I’m struggling with how to submit the tool outputs, and when (on which listener). Could you elaborate a little? I don’t quite understand the particulars of your comment.

The submit tool outputs is done from “on_tool_call_done” event handler when required_action.type is “submit_tool_outputs”.

Python implementation for that I have is here: azureai-assistant-tool/sdk/azure-ai-assistant/azure/ai/assistant/management/assistant_client.py at main · Azure-Samples/azureai-assistant-tool · GitHub

Now I am struggling how to implement function calling in streaming assistant run in my NestJS project.
As you know, The example code is like this.

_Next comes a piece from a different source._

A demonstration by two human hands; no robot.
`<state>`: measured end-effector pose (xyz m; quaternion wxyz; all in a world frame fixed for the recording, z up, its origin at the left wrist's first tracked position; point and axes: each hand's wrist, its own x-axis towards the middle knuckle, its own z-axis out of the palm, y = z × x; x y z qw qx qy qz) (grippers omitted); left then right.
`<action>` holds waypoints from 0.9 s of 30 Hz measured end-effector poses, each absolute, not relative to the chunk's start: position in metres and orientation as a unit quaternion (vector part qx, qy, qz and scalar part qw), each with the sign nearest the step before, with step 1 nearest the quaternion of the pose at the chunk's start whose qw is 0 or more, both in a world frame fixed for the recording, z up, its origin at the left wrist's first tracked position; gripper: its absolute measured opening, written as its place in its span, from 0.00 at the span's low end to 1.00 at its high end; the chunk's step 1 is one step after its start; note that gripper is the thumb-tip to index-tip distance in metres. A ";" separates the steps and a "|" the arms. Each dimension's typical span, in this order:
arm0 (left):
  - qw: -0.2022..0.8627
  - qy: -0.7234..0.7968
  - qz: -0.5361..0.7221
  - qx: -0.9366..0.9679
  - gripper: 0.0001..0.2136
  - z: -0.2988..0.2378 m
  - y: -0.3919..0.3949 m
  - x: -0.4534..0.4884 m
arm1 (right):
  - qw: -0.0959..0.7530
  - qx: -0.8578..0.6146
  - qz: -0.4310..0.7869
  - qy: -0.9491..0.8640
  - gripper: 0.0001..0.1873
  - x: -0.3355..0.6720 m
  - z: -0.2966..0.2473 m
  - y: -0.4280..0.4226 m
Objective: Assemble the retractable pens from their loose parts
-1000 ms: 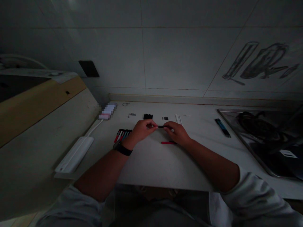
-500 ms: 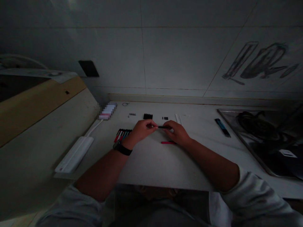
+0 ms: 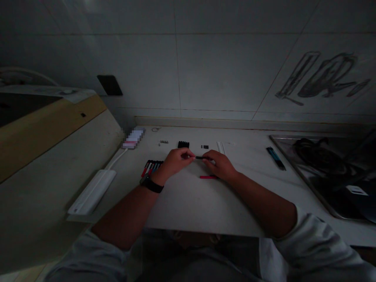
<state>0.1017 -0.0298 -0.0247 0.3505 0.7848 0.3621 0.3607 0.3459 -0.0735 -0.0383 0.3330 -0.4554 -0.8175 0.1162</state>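
Observation:
The scene is dim. My left hand and my right hand meet over a white counter, each pinching one end of a thin black pen-like stick. A black watch is on my left wrist. A red stick lies on the counter just under my right hand. A row of red, black and blue pens lies to the left of my left hand.
Small black parts, tiny screws, white sticks and a blue-black pen lie further back. A white power strip lies on the left. A metal sink holding dark items is on the right.

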 end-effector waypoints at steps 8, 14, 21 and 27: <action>0.336 0.359 0.357 0.795 0.07 -0.024 -0.031 0.102 | 0.337 -0.462 0.106 -0.814 0.09 0.348 -0.039 -0.073; 0.251 0.344 0.323 0.845 0.16 -0.022 -0.035 0.102 | 0.325 -0.442 0.090 -0.831 0.09 0.347 -0.037 -0.074; 0.204 0.314 0.307 0.875 0.03 -0.022 -0.035 0.104 | 0.308 -0.427 0.074 -0.847 0.12 0.346 -0.033 -0.078; 0.188 0.365 0.344 0.844 0.09 -0.023 -0.030 0.104 | 0.306 -0.549 -0.006 -0.778 0.18 0.371 -0.042 -0.051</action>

const run = openai.beta.threads.runs.createAndStream(thread.id, {
    assistant_id: assistant.id
  })
    .on('textCreated', (text) => process.stdout.write('\nassistant > '))
    .on('textDelta', (textDelta, snapshot) => process.stdout.write(textDelta.value))
    .on('toolCallCreated', (toolCall) => process.stdout.write(`\nassistant > ${toolCall.type}\n\n`))
    .on('toolCallDelta', (toolCallDelta, snapshot) => {
      if (toolCallDelta.type === 'code_interpreter') {
        if (toolCallDelta.code_interpreter.input) {
          process.stdout.write(toolCallDelta.code_interpreter.input);
        }
        if (toolCallDelta.code_interpreter.outputs) {
          process.stdout.write("\noutput >\n");
          toolCallDelta.code_interpreter.outputs.forEach(output => {
            if (output.type === "logs") {
              process.stdout.write(`\n${output.logs}\n`);
            }
          });
        }
      }
    });

I would like to know about event handler of nodejs SDK.
Is there anyone to know about that? especially function calling of streaming assistant?

1 Like

I’m in the same boat (nodejs). I had non-streaming function calls working, and was able to get streaming working for regular text responses, but now I’m stuck on function calling. I’m accumulating the argument chunks, and adding them to the object returned on the listener toolCallDone which looks like below. I assume it’s producing the object so we can use it.

{
  index: 0,
    id: 'call_I5q5dyCFtmkakKXkJACD8cBX',
      type: 'function',
        function: {
          name: 'my_function',
          arguments: '{ my_accumulated_args }',
          output: null
        }
}

Then I’m trying to run the function calls which should work, but I am a bit confused on how to run .submitToolOutputs, since before openai.beta.threads.runs.retrieve(threadId, runId) returned the threadId and runId used, but openai.beta.threads.runs.createAndStream does not seem to. I’m also unsure of how to capture requires_action like before. This change in logic is mainly what’s tripping me up. I know I’m missing something here, but it’s hard to really tell from the sparse examples. I think one complete example laying out the logic would be helpful.